5. A method according to claim 4, characterized in that the step of taking a subset of the digits in said string of digits as the code value involves taking a pair of digits that represent a minute count.

6. A method according to claim 4, characterized in that the step of taking a sub- set of the digits in said string of digits as the code value involves taking a pair of digits that represent a second count.

7. A method according to claim 1, characterized in that the step of generating (311, 406) a code value according to a time-dependent rale comprises the substeps of:

- obtaining a string of digits that represents a transmission time of the digital message,

- taking a subset of the digits in said string of digits and

- summing a predefined offset value to the number represented by said subset of digits to obtain the code value.

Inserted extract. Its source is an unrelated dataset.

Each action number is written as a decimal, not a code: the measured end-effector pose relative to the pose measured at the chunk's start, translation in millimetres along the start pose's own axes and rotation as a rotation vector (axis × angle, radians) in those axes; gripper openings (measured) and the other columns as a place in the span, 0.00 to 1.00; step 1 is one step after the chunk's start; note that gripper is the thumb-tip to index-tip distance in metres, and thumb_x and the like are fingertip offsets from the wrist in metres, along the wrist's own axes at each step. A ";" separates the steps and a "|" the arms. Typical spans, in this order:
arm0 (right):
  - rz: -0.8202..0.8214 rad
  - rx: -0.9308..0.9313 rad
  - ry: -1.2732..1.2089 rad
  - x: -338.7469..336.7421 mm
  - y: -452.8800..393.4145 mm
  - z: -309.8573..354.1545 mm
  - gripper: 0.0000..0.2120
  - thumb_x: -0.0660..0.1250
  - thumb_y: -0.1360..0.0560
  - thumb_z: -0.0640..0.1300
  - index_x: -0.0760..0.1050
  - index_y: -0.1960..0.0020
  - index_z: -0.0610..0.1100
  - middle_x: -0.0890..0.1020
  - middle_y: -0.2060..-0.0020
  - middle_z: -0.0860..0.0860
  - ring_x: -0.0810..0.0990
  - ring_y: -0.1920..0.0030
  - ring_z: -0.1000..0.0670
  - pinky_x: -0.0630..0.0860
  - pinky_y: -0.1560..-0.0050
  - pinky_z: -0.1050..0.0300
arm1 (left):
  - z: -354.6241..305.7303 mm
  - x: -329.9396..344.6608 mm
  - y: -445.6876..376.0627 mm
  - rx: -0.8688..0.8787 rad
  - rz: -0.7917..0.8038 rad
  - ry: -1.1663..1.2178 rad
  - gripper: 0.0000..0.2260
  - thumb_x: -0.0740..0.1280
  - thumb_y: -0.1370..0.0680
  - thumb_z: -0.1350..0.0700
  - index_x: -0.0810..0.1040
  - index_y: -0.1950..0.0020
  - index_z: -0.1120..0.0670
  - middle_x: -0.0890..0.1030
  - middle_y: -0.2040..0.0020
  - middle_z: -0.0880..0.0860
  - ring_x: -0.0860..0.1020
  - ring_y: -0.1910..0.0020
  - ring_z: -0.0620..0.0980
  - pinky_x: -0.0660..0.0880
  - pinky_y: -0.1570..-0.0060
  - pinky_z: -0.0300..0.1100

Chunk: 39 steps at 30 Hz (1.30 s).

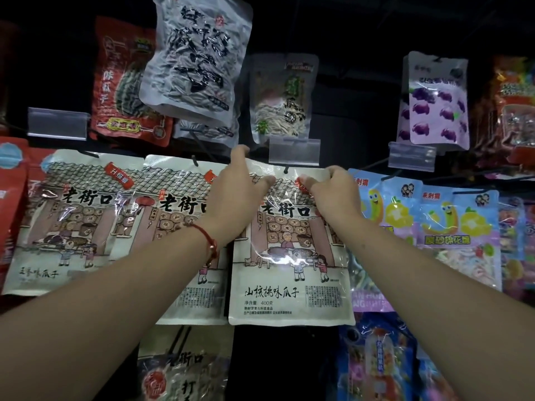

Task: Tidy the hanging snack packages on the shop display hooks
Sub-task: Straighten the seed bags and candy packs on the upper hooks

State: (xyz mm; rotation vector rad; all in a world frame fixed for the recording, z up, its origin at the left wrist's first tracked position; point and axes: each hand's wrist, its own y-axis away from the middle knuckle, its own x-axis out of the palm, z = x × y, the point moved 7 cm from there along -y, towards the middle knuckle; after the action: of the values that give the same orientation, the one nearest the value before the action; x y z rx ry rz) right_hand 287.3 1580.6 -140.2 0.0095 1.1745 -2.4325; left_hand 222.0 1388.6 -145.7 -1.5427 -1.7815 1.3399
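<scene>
Both hands are raised to the top edge of one cream seed packet [292,256]. The left hand [231,192] grips the packet's upper left corner, its thumb laid across the printed front toward three o'clock and its fingers curled up over the edge at twelve o'clock. The right hand [333,192] pinches the upper right corner, fingers bunched tightly on the red label there. A red string bracelet [207,240] circles the left wrist.

From the hands the packet hangs down toward six o'clock, its long axis vertical and its printed face turned to the camera, with the lettering upright. Its punched hole sits on a black hook [286,170], at twelve o'clock of the packet and between the two hands.

At nine o'clock of the held packet hangs a second cream packet [170,227] of the same design, partly hidden by the left forearm, and a third cream packet [66,221] hangs further out the same way. At three o'clock are blue candy bags [460,238] with yellow cartoon figures. In the row above, at twelve o'clock, hang a clear bag of striped seeds [197,62], a small seed pouch [282,96] and a clear price-tag holder [293,153]; a purple fruit packet [434,99] hangs at about one o'clock.
</scene>
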 end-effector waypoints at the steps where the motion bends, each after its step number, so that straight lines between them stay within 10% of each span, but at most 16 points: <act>1: -0.010 -0.031 0.013 -1.9 2.9 1.6 0.22 0.71 0.25 0.56 0.73 0.38 0.44 0.81 0.49 0.49 0.80 0.54 0.48 0.75 0.61 0.54 | -1.8 -0.5 5.1 0.054 -0.008 -0.068 0.31 0.70 0.22 0.44 0.61 0.24 0.51 0.78 0.40 0.55 0.79 0.48 0.52 0.75 0.53 0.43; 6: 0.022 -0.197 0.143 -8.8 24.9 11.3 0.33 0.70 0.23 0.53 0.59 0.24 0.46 0.70 0.33 0.47 0.73 0.37 0.46 0.68 0.45 0.58 | -1.7 0.9 48.5 0.280 0.108 -0.479 0.30 0.60 0.19 0.38 0.55 0.20 0.46 0.48 0.19 0.55 0.52 0.21 0.57 0.49 0.24 0.52; 12: 0.382 -0.135 0.348 -6.3 102.2 -21.7 0.54 0.70 0.28 0.64 0.34 0.20 0.55 0.42 0.19 0.54 0.49 0.20 0.46 0.56 0.25 0.40 | 13.9 10.8 124.7 0.405 0.515 -0.650 0.40 0.44 0.27 0.22 0.29 0.23 0.36 0.23 0.24 0.52 0.26 0.25 0.56 0.29 0.28 0.56; 39: 0.552 -0.095 0.307 -6.2 115.2 -62.8 0.55 0.75 0.28 0.55 0.33 0.23 0.65 0.61 0.24 0.50 0.69 0.28 0.47 0.69 0.31 0.45 | 8.3 71.8 112.1 0.622 0.566 -0.975 0.50 0.58 0.31 0.22 0.29 0.23 0.39 0.28 0.22 0.58 0.34 0.24 0.72 0.39 0.27 0.70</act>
State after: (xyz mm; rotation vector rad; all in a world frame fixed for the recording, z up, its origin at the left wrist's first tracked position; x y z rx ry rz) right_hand 326.2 1567.1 -265.0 0.6141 1.2135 -1.9253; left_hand 251.3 1442.1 -264.4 -1.1075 -1.0771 2.9340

8. An arrangement (601) for generating and delivering authenticated commodities of value that are to be delivered from a closed network as digital messages to mobile terminals, which digital messages have a predefined format (201) that com- prises fields (204, 205) for network-generated values (206, 208), characterized in that the arrangement comprises:

- means (603, 604) for generating a code value according to a time-dependent rule, so that a generated code value is arranged to depend on the moment of time when a digital message will be transmitted, - means (603) for inserting a generated code value into a certain first field in a digital message that will be transmitted, which first field has a predefined role that is other than conveying code values, and

- means (603) for inserting a value that represents message transmission time into a second field in a digital message that will be transmitted.

9. An arrangement according to claim 8, characterized in that it comprises: - a commodity-generating application (603) for generating commodities of value and - coupled to said commodity-generating application (603) a message gateway functionality (602) for delivering generated commodities of value as digital messages to messaging centers for further delivery.

10. An arrangement according to claim 9, characterized in that said commodity- generating application (603) is arranged to insert into a first field in generated digital messages an identifier of a service for generating and delivering commodities of value, which identifier is smaller in size than a total space available in said first field, and to additionally insert a generated code value into said first field as a suffix to said identifier.

11. An arrangement according to claim 10, characterized in that said message gateway functionality (602) is arranged to:

- find out, whether a digital message that is to be delivered to a certain messaging center is to be handled there according to a first communications protocol that will involve using a preconfigured default identifier in an identifier field of the digital message and adding potentially existing message-contained identifiers after said preconfigured default identifier, and

- strip a part of the contents of an identifier field from digital messages that will be handled according to said first protocol, before delivering such digital messages to messaging centers.